**TASK DESCRIPTION**
The word "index" may appear in some lines of the data; copy every such line.

+===+

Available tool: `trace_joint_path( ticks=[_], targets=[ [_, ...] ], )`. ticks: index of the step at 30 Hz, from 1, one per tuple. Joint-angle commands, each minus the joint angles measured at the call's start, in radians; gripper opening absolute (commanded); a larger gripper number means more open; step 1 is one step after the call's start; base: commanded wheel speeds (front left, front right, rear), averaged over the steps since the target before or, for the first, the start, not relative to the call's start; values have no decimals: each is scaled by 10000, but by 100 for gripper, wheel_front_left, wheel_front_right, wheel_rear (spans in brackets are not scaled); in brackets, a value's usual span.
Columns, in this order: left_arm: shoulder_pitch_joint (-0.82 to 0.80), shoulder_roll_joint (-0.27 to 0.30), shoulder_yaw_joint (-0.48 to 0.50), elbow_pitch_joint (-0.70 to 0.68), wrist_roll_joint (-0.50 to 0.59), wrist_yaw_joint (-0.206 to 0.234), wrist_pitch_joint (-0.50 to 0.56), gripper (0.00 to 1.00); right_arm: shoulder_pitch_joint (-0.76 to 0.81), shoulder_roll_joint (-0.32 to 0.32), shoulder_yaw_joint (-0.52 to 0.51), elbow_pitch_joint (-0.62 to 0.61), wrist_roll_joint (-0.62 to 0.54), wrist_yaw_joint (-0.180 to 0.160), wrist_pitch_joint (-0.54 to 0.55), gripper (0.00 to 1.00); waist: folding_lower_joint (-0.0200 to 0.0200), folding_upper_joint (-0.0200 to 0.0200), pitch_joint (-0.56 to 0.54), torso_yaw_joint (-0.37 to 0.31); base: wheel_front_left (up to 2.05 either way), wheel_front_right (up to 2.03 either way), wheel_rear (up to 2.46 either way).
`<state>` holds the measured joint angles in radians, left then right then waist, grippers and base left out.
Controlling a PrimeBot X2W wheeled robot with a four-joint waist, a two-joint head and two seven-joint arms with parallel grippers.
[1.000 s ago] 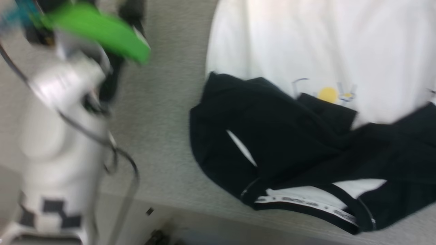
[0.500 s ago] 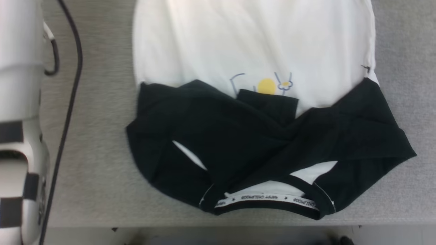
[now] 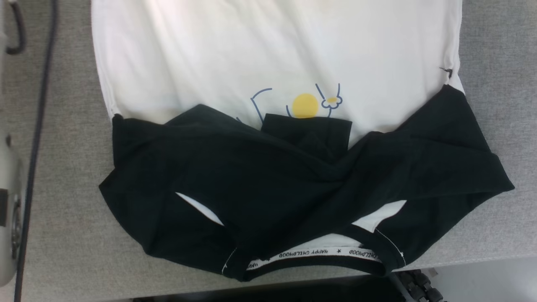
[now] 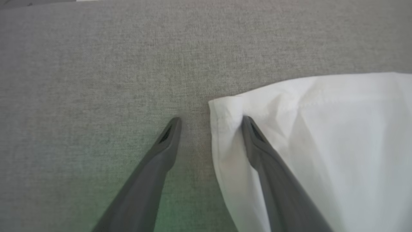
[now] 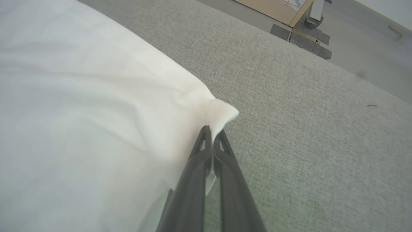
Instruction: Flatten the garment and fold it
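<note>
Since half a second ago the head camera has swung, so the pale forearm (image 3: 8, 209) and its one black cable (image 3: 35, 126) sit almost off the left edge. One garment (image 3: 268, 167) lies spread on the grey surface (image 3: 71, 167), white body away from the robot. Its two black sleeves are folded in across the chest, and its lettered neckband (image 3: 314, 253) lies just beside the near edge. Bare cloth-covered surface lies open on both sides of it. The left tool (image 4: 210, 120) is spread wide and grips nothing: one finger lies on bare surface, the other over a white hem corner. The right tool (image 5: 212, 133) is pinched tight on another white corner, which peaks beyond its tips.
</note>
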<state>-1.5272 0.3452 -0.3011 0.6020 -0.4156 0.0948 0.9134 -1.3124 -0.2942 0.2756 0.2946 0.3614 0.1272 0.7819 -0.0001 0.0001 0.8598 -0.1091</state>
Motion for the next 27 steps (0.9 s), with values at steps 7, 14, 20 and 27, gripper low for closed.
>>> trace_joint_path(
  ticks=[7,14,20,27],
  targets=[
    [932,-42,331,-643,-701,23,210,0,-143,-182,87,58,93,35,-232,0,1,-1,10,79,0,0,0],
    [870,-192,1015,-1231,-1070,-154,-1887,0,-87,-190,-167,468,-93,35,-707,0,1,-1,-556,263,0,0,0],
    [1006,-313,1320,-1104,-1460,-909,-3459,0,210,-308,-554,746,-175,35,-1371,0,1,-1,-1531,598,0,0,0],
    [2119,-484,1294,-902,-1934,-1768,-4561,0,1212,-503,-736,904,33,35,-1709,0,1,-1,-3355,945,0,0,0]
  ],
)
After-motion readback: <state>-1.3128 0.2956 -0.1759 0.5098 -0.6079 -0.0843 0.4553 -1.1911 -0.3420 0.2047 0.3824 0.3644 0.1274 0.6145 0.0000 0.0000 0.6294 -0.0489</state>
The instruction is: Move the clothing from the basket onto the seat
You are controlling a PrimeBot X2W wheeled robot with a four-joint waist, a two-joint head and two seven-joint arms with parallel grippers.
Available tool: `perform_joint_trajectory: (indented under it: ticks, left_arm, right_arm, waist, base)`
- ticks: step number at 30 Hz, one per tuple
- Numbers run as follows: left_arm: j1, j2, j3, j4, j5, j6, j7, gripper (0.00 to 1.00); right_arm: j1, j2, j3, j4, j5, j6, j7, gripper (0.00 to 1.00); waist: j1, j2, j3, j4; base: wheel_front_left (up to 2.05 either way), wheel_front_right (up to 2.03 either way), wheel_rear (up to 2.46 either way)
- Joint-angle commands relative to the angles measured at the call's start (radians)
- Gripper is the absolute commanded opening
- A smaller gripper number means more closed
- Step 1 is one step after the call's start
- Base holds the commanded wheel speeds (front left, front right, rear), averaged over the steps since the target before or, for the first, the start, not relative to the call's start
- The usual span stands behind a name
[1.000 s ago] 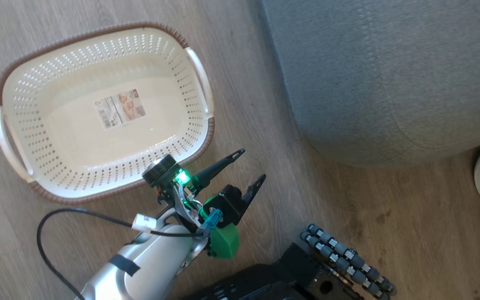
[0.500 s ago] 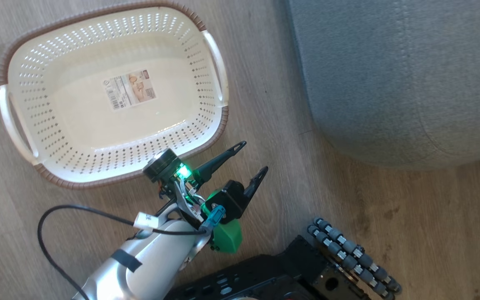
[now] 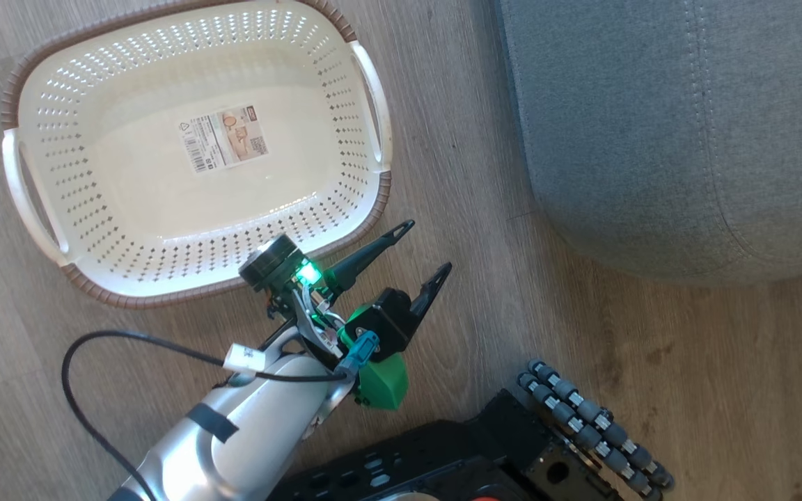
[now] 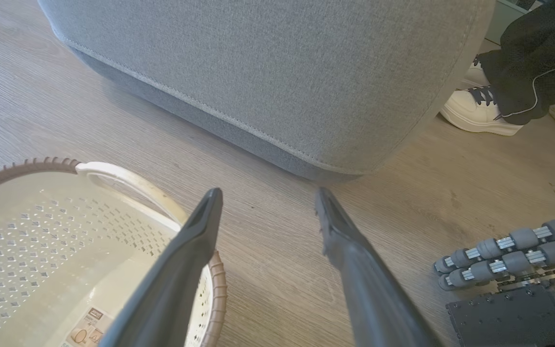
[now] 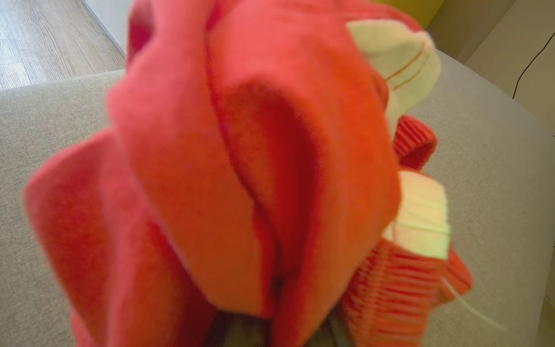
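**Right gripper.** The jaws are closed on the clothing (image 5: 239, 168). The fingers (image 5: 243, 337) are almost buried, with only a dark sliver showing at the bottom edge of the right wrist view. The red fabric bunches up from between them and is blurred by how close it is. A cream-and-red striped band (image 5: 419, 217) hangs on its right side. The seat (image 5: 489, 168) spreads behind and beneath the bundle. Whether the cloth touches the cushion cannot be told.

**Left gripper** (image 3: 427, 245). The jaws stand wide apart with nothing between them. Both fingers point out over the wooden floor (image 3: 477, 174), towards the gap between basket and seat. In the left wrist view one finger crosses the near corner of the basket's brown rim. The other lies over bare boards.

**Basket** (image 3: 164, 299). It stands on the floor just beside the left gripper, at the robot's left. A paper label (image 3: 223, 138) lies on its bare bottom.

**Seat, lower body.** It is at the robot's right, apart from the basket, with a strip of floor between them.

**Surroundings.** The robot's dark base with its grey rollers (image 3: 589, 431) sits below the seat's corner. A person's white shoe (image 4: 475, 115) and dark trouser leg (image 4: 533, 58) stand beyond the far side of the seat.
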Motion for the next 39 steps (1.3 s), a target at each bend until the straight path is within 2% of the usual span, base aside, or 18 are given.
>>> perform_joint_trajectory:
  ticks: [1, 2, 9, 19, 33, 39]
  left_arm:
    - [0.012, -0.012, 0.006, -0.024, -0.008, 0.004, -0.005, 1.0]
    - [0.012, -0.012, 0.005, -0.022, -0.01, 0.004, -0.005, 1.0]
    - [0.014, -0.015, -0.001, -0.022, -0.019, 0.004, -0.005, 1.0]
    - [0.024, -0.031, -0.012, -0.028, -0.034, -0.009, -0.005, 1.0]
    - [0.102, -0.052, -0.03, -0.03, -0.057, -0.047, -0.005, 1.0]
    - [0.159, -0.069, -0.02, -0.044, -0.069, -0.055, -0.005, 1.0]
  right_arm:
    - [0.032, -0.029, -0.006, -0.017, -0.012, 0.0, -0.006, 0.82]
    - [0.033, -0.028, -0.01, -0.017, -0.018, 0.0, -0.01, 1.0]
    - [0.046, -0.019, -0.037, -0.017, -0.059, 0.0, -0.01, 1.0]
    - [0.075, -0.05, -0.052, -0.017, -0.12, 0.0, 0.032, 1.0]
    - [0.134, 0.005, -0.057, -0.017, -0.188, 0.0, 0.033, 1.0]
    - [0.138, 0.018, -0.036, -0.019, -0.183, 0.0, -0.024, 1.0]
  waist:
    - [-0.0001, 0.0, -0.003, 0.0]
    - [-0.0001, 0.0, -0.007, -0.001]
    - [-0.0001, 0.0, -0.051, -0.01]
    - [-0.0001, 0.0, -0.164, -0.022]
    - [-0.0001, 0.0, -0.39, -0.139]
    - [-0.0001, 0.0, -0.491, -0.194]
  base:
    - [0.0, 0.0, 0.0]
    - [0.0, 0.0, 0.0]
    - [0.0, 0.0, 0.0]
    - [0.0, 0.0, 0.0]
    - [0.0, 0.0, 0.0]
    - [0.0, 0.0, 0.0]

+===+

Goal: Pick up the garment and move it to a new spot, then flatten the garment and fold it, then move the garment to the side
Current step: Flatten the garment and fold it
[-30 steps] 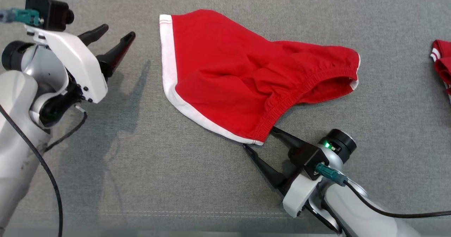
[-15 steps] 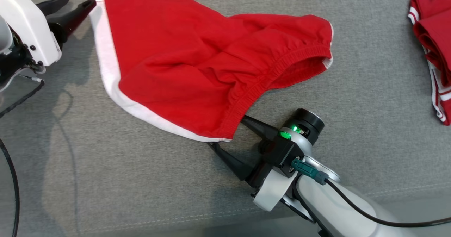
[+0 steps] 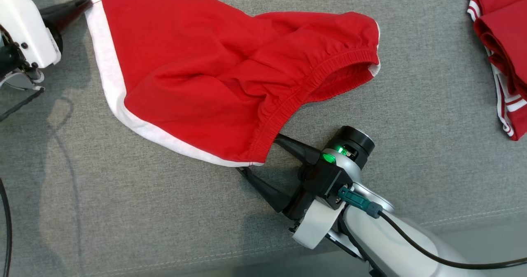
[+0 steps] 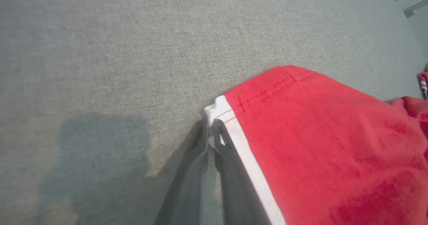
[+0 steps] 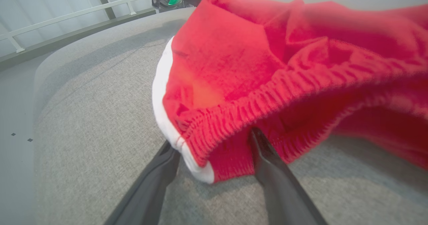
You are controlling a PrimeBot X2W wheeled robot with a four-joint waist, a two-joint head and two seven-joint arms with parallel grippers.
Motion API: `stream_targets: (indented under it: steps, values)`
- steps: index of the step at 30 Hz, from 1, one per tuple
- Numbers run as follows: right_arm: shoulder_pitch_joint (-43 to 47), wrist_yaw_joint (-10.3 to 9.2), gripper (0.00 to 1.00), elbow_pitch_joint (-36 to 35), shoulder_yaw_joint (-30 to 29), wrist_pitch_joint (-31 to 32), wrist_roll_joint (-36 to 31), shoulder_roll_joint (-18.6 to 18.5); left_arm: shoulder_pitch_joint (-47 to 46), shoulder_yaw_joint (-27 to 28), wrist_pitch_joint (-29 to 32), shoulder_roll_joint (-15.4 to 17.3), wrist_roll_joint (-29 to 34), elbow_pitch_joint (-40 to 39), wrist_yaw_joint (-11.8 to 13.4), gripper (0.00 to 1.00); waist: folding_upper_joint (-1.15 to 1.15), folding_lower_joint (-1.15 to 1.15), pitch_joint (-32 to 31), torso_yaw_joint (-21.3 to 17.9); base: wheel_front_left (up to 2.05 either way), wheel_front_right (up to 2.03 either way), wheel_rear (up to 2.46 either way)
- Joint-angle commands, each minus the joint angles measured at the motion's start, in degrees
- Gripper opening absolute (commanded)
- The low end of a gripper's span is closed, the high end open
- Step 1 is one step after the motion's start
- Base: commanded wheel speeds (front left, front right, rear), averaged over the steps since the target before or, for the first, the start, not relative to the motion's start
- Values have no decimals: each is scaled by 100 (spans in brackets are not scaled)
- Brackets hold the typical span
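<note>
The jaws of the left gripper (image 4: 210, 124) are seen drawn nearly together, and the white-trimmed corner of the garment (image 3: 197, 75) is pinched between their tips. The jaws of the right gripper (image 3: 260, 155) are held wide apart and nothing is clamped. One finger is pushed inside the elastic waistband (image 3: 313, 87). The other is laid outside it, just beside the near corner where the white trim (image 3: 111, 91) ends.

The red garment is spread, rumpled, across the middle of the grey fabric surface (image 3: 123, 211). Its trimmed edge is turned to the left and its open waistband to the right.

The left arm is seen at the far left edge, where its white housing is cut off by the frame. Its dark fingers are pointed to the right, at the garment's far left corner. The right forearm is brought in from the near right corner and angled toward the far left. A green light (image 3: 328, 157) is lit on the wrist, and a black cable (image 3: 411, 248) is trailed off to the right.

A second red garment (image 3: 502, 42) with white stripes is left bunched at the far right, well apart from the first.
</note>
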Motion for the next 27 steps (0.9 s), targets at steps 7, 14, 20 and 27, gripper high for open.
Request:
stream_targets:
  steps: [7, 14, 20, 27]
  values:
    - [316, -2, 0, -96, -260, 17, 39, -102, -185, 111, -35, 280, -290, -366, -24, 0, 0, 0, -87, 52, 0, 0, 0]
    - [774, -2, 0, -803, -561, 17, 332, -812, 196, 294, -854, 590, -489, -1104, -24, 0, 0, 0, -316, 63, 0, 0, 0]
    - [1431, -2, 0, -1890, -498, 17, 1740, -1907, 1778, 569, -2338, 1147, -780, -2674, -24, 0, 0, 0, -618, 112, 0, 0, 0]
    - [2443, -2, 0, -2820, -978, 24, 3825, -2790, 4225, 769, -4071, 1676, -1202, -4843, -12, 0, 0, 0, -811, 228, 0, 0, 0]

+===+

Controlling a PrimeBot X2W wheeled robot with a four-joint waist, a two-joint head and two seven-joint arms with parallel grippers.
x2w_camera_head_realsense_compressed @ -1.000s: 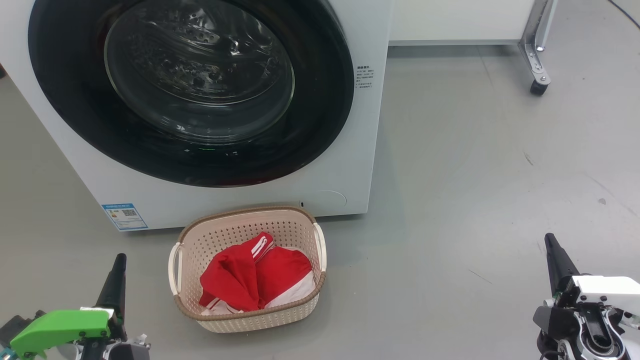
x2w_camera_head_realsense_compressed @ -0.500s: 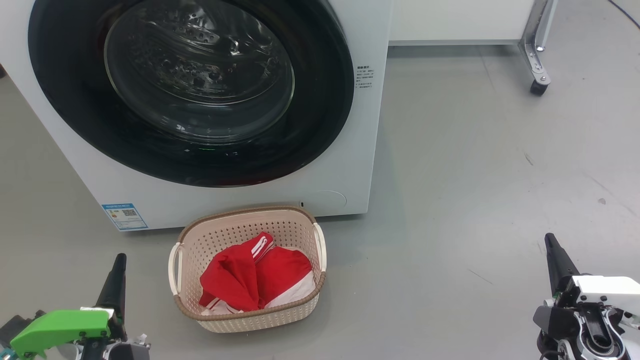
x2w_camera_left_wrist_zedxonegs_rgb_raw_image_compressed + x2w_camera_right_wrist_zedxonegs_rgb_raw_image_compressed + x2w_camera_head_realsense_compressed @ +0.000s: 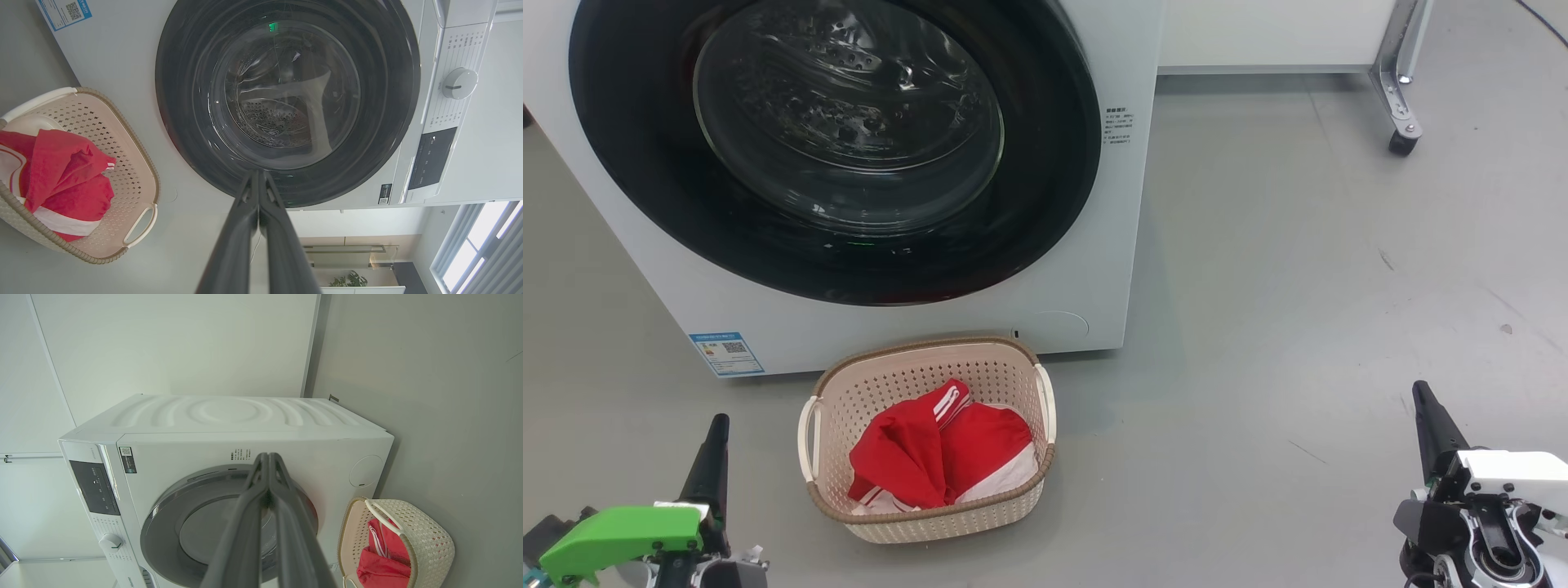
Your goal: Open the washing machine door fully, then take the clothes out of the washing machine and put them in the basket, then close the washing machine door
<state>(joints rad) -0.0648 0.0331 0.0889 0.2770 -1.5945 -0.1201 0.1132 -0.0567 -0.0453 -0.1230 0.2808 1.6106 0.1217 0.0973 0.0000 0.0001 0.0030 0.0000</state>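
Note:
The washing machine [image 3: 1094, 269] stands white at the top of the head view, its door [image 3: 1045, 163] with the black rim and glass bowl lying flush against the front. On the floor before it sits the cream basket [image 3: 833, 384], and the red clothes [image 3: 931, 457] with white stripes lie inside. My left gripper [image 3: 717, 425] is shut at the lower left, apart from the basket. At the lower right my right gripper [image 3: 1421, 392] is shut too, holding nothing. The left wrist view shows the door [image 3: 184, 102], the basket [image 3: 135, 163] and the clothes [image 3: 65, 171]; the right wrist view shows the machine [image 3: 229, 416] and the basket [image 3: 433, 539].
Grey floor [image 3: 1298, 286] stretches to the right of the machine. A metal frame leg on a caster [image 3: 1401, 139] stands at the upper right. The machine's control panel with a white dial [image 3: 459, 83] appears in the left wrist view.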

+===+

**RESPONSE BOX**
Available tool: `trace_joint_path( ticks=[_], targets=[ [_, ...] ], )`. ticks: index of the step at 30 Hz, from 1, one per tuple. Joint-angle commands, each minus the joint angles measured at the call's start, in radians; gripper opening absolute (commanded); a larger gripper number means more open; step 1 is one step after the call's start; base: commanded wheel speeds (front left, front right, rear), averaged over the steps since the target before or, for the first, the start, not relative to the call's start; values have no decimals: each is scaled by 10000, but by 100 for gripper, wheel_front_left, wheel_front_right, wheel_rear (spans in brackets are not scaled); in brackets, a value's usual span.
- steps: index of the step at 30 Hz, from 1, one per tuple

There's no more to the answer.